▸ **TASK PROMPT**
Your task is to repeat the data exactly, every line of it.

▸ **INPUT DATA**

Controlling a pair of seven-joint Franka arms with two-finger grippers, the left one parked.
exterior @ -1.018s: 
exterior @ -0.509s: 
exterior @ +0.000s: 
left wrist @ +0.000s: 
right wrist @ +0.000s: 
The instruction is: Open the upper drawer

▸ **THE ANSWER**
Controlling a pair of seven-joint Franka arms with two-finger grippers, the left one parked.
exterior @ -1.018s: 
exterior @ -0.509s: 
exterior @ +0.000s: 
left wrist @ +0.000s: 
right wrist @ +0.000s: 
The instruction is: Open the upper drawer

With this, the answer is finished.